George Lucas Educational Foundation
Assessment

Community-Based Assessment Makes the Grade

In scoring student performance, top marks go to teachers rather than the testing industry.

December 23, 2009
Credit: Jason Lee

We're fast approaching a point in this country when the promotion or graduation of students will result not from their classroom work or the opinions of the educators who spend each day with them but from their performance on a single standardized test. Because I've spent the last 15 years inside the testing industry -- working for many of the biggest companies on many of the biggest tests -- this trend doesn't seem so smart to me.

In fact, I'd say linking federal education funds to regional standardized test scores (as No Child Left Behind does) or teacher pay to student test results (the probable, but unintended, outcome of President Obama's Race to the Top program) are ideas that should be reconsidered.

My complaint with large-scale assessment does not lie with the multiple-choice tests, because those are scored electronically. The real trouble begins in the realm of open-ended tests, where students answer questions in their own words and are assessed by fallible human beings. The testing industry wants those subjective student responses to be scored as consistently as multiple-choice tests.

To do this, the industry establishes hard-and-fast rules for its short-term "professional scorers" to adhere to. In my experience, these rules -- written for recently hired temporary employees -- ultimately turn the process into a theater of the absurd. I know, because I've sat through the training sessions.

Working on a national assessment test in 2005, I helped establish scoring rules for a test question that asked students performing a hands-on science task to describe what happened when they mixed a liquid and a solid. The rubric, written by classroom teachers, said full credit should be awarded to answers showing "complete understanding."

But everyone had a different idea of "complete understanding." So the test company tried to specify exactly what that meant. I sat in on a lengthy conference call filled with test developers and science teachers as we tried to hammer out the right and wrong student responses, and I was amazed as those earnest educators considered potential responses.

"If we accept 'The liquid bubbled,'" one scientist said, "then I don't see how we can't accept 'It sizzled.'"

"But sizzled isn't the same as bubbled," another argued, and soon everyone on the phone was debating whether boiled meant the same as sizzled, fizzled the same as sizzled, fizzed the same as fizzled.

When people ask how I would reform standardized testing, I point to models that work on a smaller scale. In the current system, temporary employees must adhere to unyielding rules established to deal with tens of thousands of student responses. A reformed system would have a smaller number of scorers assessing the work of a smaller number of students. This means placing assessment back in the hands of the teacher who can make thoughtful decisions about the students he or she knows.

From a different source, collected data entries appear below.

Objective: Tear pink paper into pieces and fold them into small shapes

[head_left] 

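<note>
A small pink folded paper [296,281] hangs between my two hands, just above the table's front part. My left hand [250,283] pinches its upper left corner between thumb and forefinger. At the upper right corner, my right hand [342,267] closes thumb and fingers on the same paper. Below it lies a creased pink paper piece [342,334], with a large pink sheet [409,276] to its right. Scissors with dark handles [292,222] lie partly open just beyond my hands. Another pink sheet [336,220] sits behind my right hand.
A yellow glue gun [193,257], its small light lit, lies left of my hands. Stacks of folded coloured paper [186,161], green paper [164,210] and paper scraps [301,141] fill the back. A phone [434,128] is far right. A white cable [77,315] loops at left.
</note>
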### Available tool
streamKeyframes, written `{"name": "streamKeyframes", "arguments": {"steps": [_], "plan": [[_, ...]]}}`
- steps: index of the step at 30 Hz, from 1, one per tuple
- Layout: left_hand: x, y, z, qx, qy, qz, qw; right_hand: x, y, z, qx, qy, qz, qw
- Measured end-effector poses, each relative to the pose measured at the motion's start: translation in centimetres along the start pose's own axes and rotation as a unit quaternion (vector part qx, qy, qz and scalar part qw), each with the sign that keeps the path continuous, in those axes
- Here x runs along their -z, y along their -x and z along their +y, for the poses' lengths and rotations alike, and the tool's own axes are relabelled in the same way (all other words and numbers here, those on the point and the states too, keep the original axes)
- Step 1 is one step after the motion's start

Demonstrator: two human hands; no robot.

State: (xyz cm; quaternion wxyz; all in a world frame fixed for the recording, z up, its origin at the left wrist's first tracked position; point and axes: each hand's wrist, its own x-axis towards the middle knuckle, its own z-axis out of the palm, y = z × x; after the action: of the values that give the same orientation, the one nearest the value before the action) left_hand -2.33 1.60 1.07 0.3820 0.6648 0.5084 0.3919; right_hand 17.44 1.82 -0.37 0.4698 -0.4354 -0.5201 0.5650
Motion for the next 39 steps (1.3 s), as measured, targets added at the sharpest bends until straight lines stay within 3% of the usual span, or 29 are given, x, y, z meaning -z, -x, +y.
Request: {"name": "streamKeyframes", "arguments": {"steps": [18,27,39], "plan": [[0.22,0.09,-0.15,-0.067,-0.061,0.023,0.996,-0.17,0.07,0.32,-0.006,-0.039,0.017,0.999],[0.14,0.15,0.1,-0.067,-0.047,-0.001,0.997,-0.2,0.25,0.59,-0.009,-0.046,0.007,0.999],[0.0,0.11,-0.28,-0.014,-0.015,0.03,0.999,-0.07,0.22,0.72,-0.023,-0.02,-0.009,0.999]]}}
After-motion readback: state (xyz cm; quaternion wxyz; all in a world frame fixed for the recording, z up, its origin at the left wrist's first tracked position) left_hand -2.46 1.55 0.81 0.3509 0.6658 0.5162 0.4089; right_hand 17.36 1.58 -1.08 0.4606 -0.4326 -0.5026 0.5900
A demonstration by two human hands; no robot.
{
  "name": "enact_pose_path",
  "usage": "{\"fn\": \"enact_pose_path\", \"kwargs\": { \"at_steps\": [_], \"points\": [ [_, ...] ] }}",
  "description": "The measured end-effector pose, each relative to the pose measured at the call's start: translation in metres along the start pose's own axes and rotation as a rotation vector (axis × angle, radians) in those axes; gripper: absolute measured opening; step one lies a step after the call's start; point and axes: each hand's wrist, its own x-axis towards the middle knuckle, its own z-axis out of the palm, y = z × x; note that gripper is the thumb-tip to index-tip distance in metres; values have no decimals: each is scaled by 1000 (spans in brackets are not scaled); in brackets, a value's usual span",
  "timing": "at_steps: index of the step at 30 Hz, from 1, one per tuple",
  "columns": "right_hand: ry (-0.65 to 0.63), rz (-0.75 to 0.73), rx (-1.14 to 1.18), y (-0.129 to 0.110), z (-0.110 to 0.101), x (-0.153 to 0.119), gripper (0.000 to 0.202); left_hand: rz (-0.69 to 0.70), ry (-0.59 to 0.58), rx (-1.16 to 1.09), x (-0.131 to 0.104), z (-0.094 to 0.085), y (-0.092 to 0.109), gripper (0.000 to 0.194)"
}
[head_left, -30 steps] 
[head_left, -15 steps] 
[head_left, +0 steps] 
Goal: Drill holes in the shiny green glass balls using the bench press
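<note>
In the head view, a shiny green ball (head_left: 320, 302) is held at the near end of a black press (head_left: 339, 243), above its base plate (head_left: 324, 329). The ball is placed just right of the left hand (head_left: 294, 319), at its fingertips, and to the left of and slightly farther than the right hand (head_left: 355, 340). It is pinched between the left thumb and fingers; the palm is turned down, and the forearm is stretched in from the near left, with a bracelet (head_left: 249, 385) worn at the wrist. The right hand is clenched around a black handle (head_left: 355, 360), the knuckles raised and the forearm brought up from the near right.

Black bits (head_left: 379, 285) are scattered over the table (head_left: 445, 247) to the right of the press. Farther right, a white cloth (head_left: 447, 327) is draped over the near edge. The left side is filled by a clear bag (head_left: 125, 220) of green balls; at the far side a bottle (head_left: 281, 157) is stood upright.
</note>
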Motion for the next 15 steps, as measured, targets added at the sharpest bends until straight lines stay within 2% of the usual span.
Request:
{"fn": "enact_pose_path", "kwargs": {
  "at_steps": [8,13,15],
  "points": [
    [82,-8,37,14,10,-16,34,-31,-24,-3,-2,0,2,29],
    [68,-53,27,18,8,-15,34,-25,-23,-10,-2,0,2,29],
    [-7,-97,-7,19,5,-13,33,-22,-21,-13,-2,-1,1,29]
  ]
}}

If small-scale assessment sounds like an expensive solution that won't fly in today's economy, consider Washington State's recent achievements. In response to a 2004 ballot initiative, the state rolled out a comprehensive classroom-based-assessment program for social studies, health, and the arts. These CBAs are written and administered on the state level, but student results are assessed by classroom teachers. This makes for a win-win: Administrators and policy makers receive standardized results across the state, and students are spared the obvious downfalls of large-scale test scoring.

Organizations like Boston-based FairTest consider programs such as Washington's to be authentic assessments. This is because the CBAs are based on student performances or portfolios they produce over a period of time. In this scenario, assessment no longer rests on the open-ended answers that students recall on one stressful day.

It is increasingly important to change the testing industry. Race to the Top is based on national assessment criteria, and that is set to become the new gatekeeper for federal education funding. Absent reform, we are placing life-changing assessments about students in the hands of bored temps who give fleeting glances to students' work.

Todd Farley is the author of Making the Grades: My Misadventures in the Standardized Testing Industry.